▸ Work instructions: Omit the images and output every line of the data below exactly.

▸ Dataset section:
+++
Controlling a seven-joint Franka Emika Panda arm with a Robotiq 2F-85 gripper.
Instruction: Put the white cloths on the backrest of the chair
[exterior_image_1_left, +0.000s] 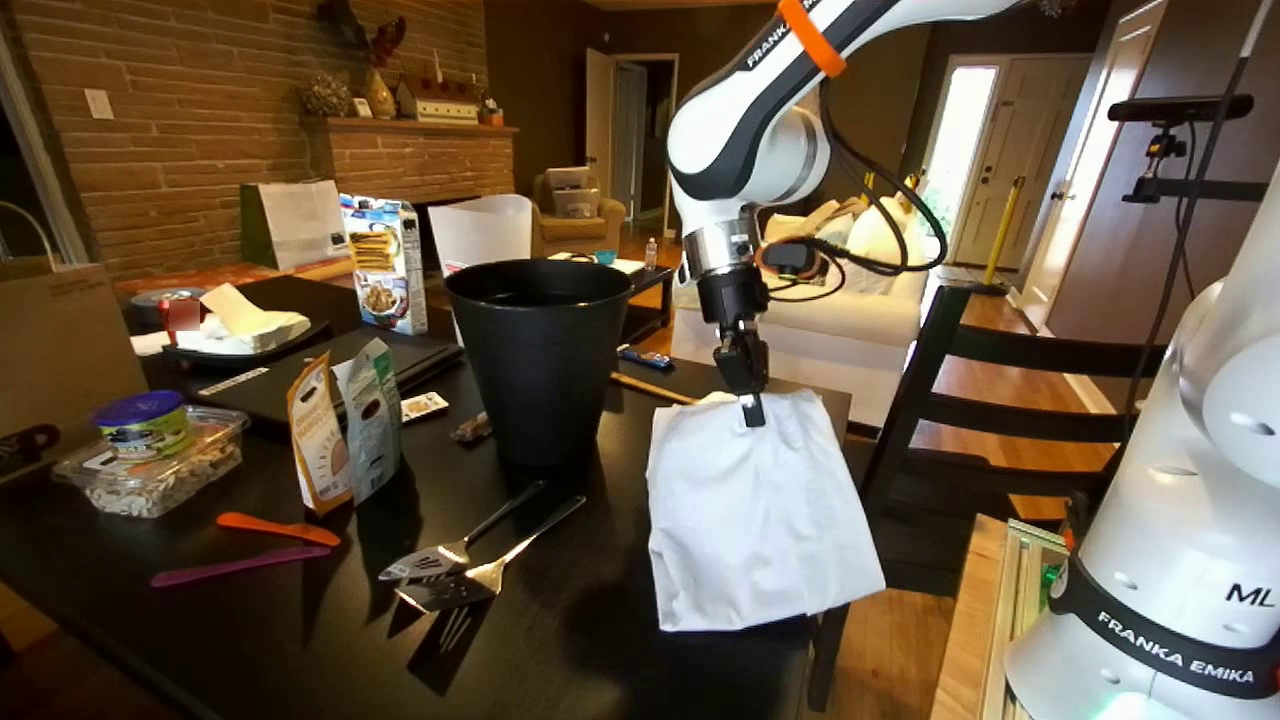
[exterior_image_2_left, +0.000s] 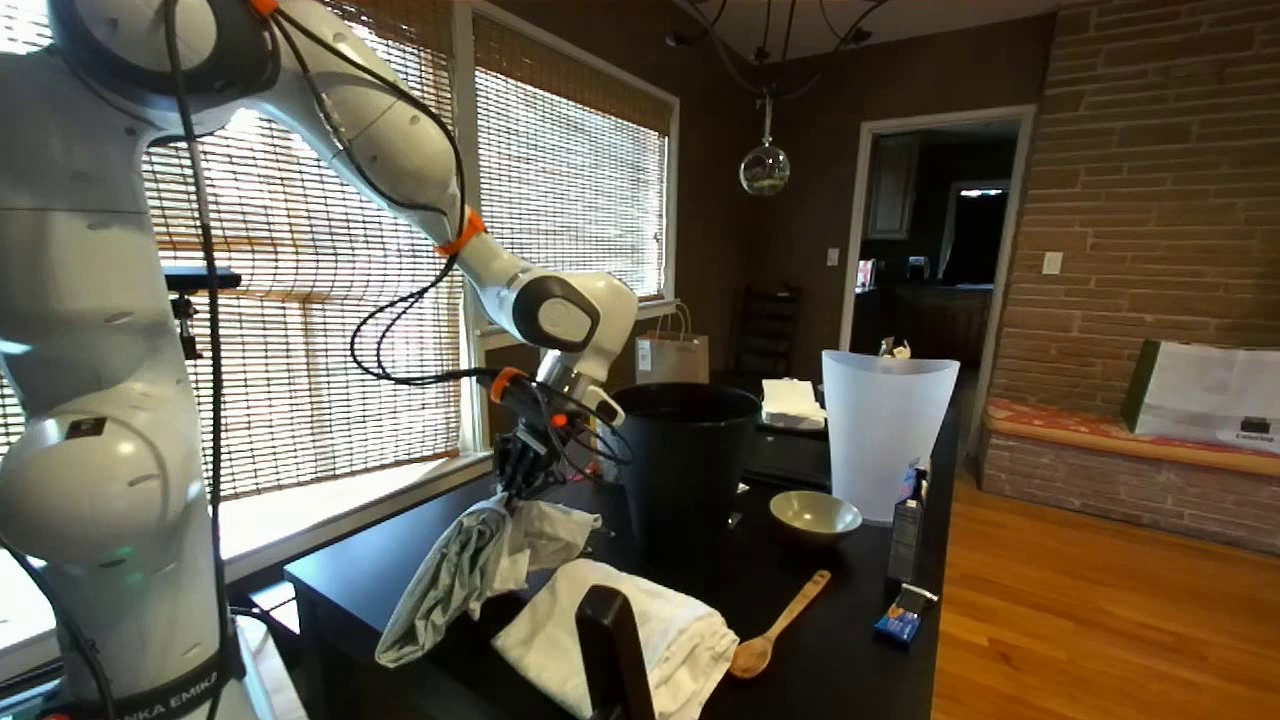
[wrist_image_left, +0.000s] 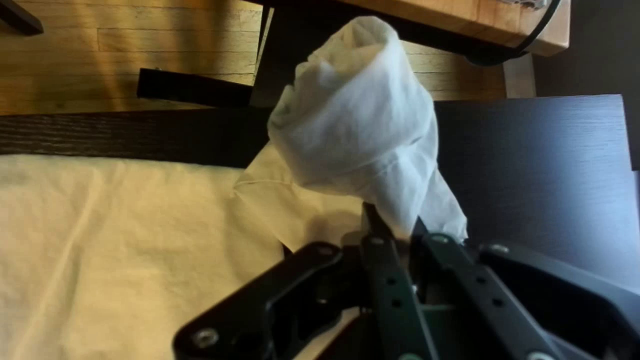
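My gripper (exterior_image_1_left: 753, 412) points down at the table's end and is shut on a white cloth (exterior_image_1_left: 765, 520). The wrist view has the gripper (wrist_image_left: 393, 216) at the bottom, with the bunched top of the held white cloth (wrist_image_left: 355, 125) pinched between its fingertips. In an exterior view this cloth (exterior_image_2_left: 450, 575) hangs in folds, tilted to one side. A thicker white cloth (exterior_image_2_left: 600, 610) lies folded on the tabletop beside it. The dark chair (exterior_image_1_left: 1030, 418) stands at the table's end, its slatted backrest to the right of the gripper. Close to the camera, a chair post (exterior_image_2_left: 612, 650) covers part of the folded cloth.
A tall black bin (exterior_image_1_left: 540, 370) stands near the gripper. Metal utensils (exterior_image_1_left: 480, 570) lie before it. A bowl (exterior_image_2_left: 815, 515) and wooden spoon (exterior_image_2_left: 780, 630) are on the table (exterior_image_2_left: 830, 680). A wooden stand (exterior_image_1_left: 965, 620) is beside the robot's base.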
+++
▸ Final answer:
Controlling a seven-joint Franka Emika Panda arm with a Robotiq 2F-85 gripper.
Instruction: Put the white cloths on the backrest of the chair
[exterior_image_1_left, +0.000s] 
[exterior_image_2_left, +0.000s] 
[wrist_image_left, +0.000s] 
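My gripper (exterior_image_1_left: 753, 412) points down at the table's end and is shut on a white cloth (exterior_image_1_left: 765, 520). The wrist view has the gripper (wrist_image_left: 393, 216) at the bottom, with the bunched top of the held white cloth (wrist_image_left: 355, 125) pinched between its fingertips. In an exterior view this cloth (exterior_image_2_left: 450, 575) hangs in folds, tilted to one side. A thicker white cloth (exterior_image_2_left: 600, 610) lies folded on the tabletop beside it. The dark chair (exterior_image_1_left: 1030, 418) stands at the table's end, its slatted backrest to the right of the gripper. Close to the camera, a chair post (exterior_image_2_left: 612, 650) covers part of the folded cloth.
A tall black bin (exterior_image_1_left: 540, 370) stands near the gripper. Metal utensils (exterior_image_1_left: 480, 570) lie before it. A bowl (exterior_image_2_left: 815, 515) and wooden spoon (exterior_image_2_left: 780, 630) are on the table (exterior_image_2_left: 830, 680). A wooden stand (exterior_image_1_left: 965, 620) is beside the robot's base.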

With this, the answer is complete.